Lizzy’s tone was sympathetic, but firm. “You are living in their household. Should Lydia be deemed less than respectable, you will share in that judgment more than the rest of us. That is a great disadvantage—but being in their household also means that you are uniquely placed to help avert a catastrophe.”

Mary slouched a little in her seat. “I cannot do anything. Lydia always goes her own way. She will not do anything just because I tell her.”

Lizzy took her hand. “I have thought of that. You cannot disassemble this flirtation of Lydia’s from her side. Anything we do to try to persuade her will only spur her on more recklessly.”

“Then what?”

“You must work on Mr Cole instead.”

Mary blinked in surprise. “But I do not know him. Why would he listen to me?”

Lizzy leaned back a little. Her increased ease made Mary wary; it meant Lizzy thought she could bring Mary round to her way of thinking. And Lizzy is usually right. Mary squared her shoulders and tried to look imperturbable as Lizzy said, “He may be a sensible man; perhaps all you will need to do is drop him a hint, or tell him outright it would be better for him to stop flirting with Lydia.”

“And if he is not so sensible?” Experience had taught Mary that Lydia’s friends usually were not sensible people.

“Then you must draw his attention away—split it between you and Lydia. There will still be gossip, but it will mean less if the world is not sure who Mr Cole favours. Indeed, if they think she was only paying him attention for your sake, it will be very respectable indeed.”

Mary’s dry laugh hurt her chest, as though it scraped against an old wound. “Attract a gentleman myself? And worse, one who likes Lydia first? Lizzy, this is a poor joke.”

“You can do it. We are a handsome family, every one of us. You think you are not pretty because you wear old clothes and compare yourself to Jane. None of us are anything compared to Jane.” Lizzy’s eyes crinkled in a rueful expression, showing she had had similar feelings.

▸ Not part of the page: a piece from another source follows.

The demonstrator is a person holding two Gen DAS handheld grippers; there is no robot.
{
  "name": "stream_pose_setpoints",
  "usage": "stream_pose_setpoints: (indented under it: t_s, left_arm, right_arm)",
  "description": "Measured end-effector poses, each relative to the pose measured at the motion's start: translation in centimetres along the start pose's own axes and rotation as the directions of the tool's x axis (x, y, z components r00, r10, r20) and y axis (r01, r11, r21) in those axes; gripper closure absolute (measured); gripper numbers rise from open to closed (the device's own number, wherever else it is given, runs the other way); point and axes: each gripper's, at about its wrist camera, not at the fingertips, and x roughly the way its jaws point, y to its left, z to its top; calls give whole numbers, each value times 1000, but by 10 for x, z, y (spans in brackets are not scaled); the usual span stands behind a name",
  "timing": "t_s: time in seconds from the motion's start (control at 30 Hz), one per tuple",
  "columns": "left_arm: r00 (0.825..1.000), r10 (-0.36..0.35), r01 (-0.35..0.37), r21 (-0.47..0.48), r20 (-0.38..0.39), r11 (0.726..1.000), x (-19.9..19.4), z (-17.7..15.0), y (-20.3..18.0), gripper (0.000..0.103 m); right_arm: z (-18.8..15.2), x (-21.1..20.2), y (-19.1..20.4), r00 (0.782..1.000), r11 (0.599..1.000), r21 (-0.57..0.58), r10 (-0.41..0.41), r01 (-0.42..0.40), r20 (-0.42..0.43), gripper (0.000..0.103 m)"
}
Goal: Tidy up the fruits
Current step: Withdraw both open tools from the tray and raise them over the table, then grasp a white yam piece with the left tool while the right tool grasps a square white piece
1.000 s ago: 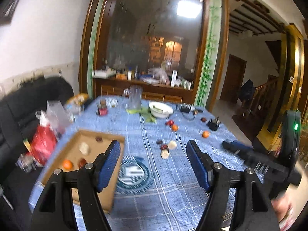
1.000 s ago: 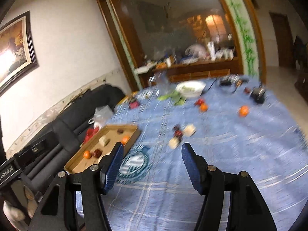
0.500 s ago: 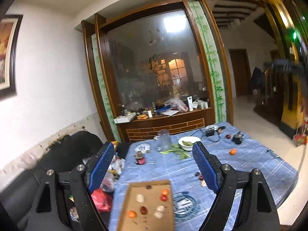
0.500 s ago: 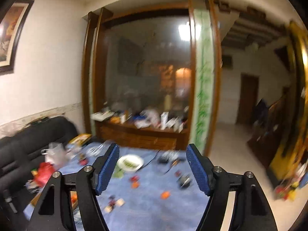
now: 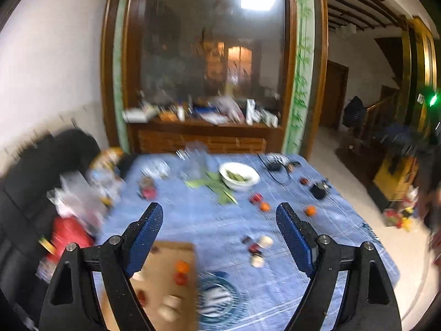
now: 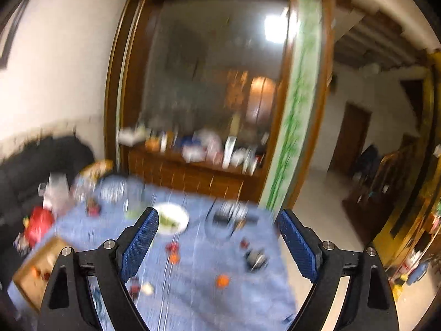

“You think that because you have made a brilliant match, we are all capable of it. I assure you, I am not.”

“You are pretty and intelligent, and you have a good heart. You can turn this Mr Cole about your finger if you so choose,” Lizzy insisted.

“Nonsense! I could not, and I would not if I could.” Mary’s chin jerked down. “It is wrong to engage in idle flirtation.”

“Is it idle when it saves Lydia’s reputation?”

“The ends do not justify the means.” Mary knew she sounded sententious, but she clung to her idea of virtue to avoid being swept away by Lizzy’s intensity—and a secret gleam of interest of her own. Was it true? Could Mary be the sort of person Lizzy imagined, a wily, charming belle who snatched men from the grasp of her sister? It seemed a ridiculous dream, but one with a glamour that intrigued her despite herself.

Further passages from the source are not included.